Share option schemes
In the future executive directors will only be able to
participate in the sharesave scheme which is available
to all employees. There are no performance conditions
relating to sharesave share options. It is envisaged
that no future awards will be made to the executive
directors under the executive share option schemes
or long-term share incentive plan.
Service contracts
Each of the executive directors has a service agreement
which is capable of termination by either party on
giving twelve months’ notice. If the Company gives
notice then the Company reserves the right to pay salary
in lieu of notice. The contract is silent regarding the
payment that may be due in the event of early
termination by the Company.
The service agreements are also capable of termination by the Company on giving three months’ notice in the event of the executive directors’ absence for ill health in excess of 120 business days in any twelve month period. No compensation is payable in the event of termination of the agreement due to gross misconduct. Contracts on this basis were entered into by T H F Kirby on 28 September 1994 and M Sherwin on 18 June 1999. The contracts are for an unlimited duration.
The committee has agreed that, in the event that either executive director earns fees in respect of any non-executive appointment, he will retain those fees.
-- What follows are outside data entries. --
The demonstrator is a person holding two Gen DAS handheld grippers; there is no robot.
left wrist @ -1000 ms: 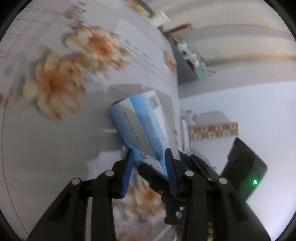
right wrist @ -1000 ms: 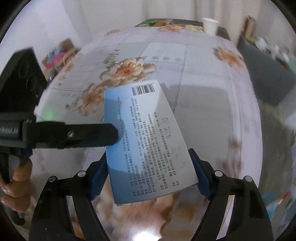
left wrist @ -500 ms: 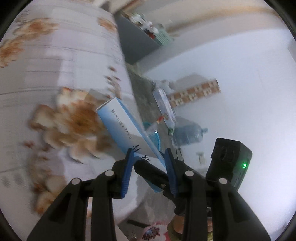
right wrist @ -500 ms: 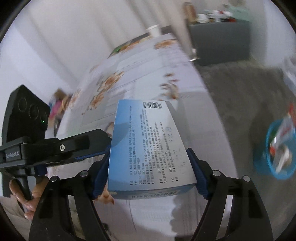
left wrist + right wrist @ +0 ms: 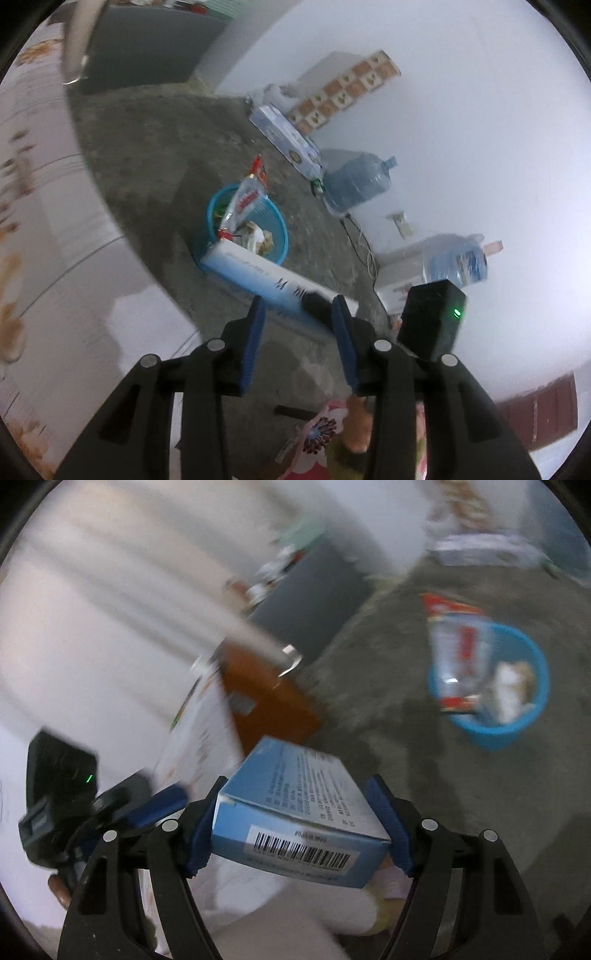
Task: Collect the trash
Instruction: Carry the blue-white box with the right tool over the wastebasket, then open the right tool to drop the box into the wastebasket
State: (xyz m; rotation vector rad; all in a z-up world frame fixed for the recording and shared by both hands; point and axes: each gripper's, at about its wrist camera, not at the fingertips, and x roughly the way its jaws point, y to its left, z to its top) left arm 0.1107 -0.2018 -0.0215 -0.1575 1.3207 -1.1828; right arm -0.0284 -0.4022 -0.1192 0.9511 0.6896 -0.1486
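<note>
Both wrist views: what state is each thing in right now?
blue box: lifted off the table, clamped across its width.
right gripper: shut on the box.
left gripper: jaws just opened a little, off the box.
blue basket: upright on the floor, holding wrappers.
water jug: lying on its side.

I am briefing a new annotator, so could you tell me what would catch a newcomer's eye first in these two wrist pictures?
First, the blue box, clamped across its width by the right gripper and filling the foreground of that view. Next, the round blue basket on the grey floor beyond it, already holding a red and clear wrapper and crumpled paper. In the left wrist view the left gripper is open, with the box just past its tips.
</note>
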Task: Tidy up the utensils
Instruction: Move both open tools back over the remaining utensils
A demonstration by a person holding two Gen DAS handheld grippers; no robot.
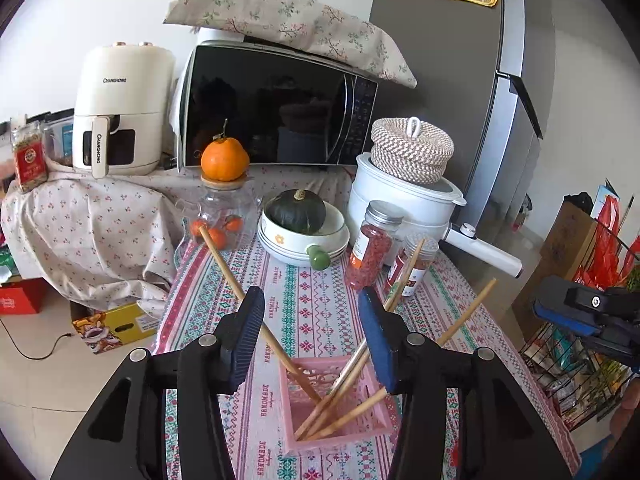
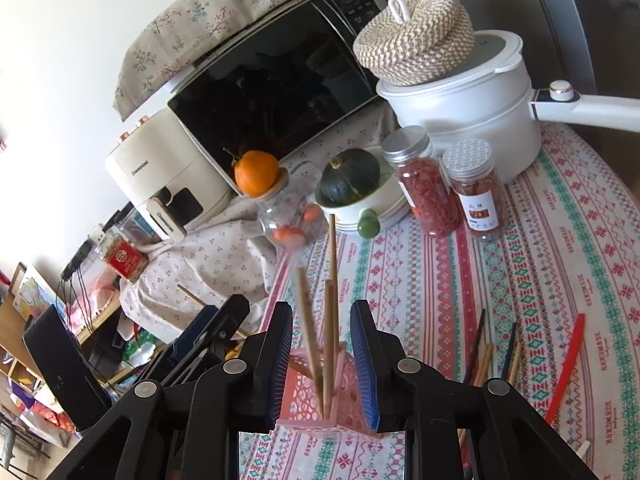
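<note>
Both grippers open over the pink holder: left gripper and right gripper grip nothing, bamboo chopsticks standing inside (cloth reads "HANDMADE"); "CHANGHONG" fryer at ten o'clock.

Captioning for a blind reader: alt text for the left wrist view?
Open left claw above a pink holder where bamboo chopsticks lean. Behind on the patterned cloth: squash, spice jars, microwave.

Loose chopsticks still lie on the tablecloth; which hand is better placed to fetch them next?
Probably the right: the loose chopsticks lie just beside the right tool, which is open. The left wrist view shows none.
</note>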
Under the letters of appointment of the non-executive directors, the period of appointment is not specified and may terminate at any point without notice and without compensation. However, under normal circumstances the party terminating the agreement will seek to give the other six months’ notice of intention to terminate. Agreements on this basis were entered into by C J Myatt on 16 July 1999 which took effect from 18 April 1999, A J H Stewart on 16 July 1999 which took effect from 12 September 1999 and N J Donaldson on 18 April 2002 (which was also the effective date).
The articles provide that at least one third of the
directors be subject to re-election by rotation at each
general meeting.
Performance graph
The graph below represents the comparative total shareholder
return performance of the Company against that of the
index of the FTSE 350 companies during the previous five
years (i.e. 1 June 1999 to 1 June 2004). The index of
the FTSE 350 companies has been used because the constituents
of this index appropriately reflect the Company’s
size when compared to alternative indices. It is also
the index used to measure the Group’s performance
under the long-term share incentive plan.

The following sections of the remuneration report have been audited.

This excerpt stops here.